Search code examples
pythonlisttuplesintervalsoverlap

Find longest interval between overlapping intervals in Python?


I have a list of intervals in the form of tuples such as this:

data = [(5,10), (3,10), (13,15), (12,18), (20,29), (25,30)]

Each item in the tuple has 2 values (i.e., start, end) and there may or may not be overlaps between different intervals. If there are overlapping intervals, I want to only take the longest ones. The output in this test would be the following:

output = [(3,10), (12,18), (20,29)]

How can I do this in Python using either the standard library, numpy, or pandas?

I started doing something naive like this but I don't think this will scale well...I also would rather not use NetworkX

import networkx as nx
data = [(5,10), (3,10), (13,15), (12,18), (20,29), (25,30)]

graph = nx.Graph()

n = len(data)
for i, a in enumerate(data):
    a_seq = set(range(a[0], a[1] + 1))
   
    for j in range(i+1, n):
        b = data[j]
        b_seq = set(range(b[0], b[1] + 1))

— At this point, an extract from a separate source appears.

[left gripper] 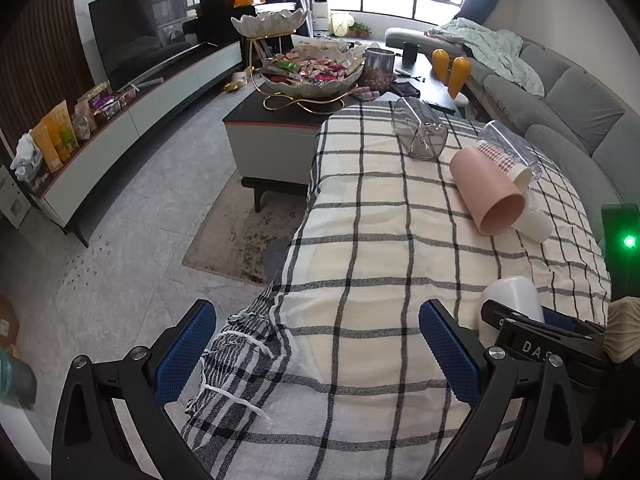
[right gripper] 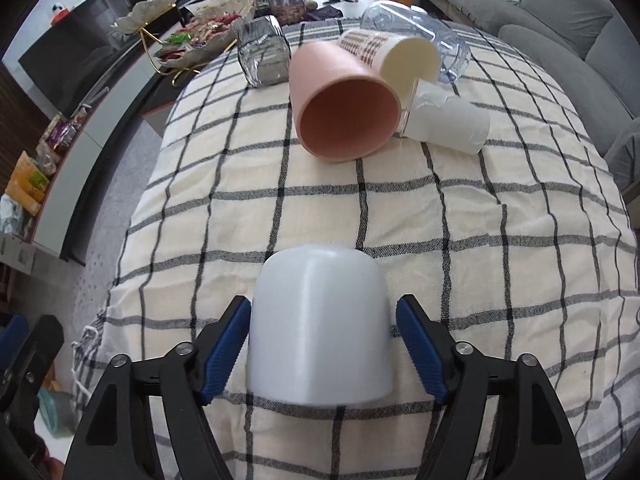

        n_overlap = len(a_seq & b_seq)
        if n_overlap:
            graph.add_edge(a, b, weight=n_overlap)

output = list()
for nodes in nx.connected_components(graph):
    lengths = dict()
    for node in nodes:
        start, end = node
        lengths[node] = end - start
    longest_interval, length_of_interval = sorted(lengths.items(), key=lambda x:x[1], reverse=True)[0]
    output.append(longest_interval)

I'm assuming there is a better approach but right now it's escaping me.

Edit: There might be some confusion in the task but I can't mix and match intervals (e.g., (20,30) is invalid because it's not one of the starting intervals).


Solution

  • Your post mentioned not using any libraries so that's what I did. Also, you mentioned many clarifications in the comments so this code handles all the edge cases.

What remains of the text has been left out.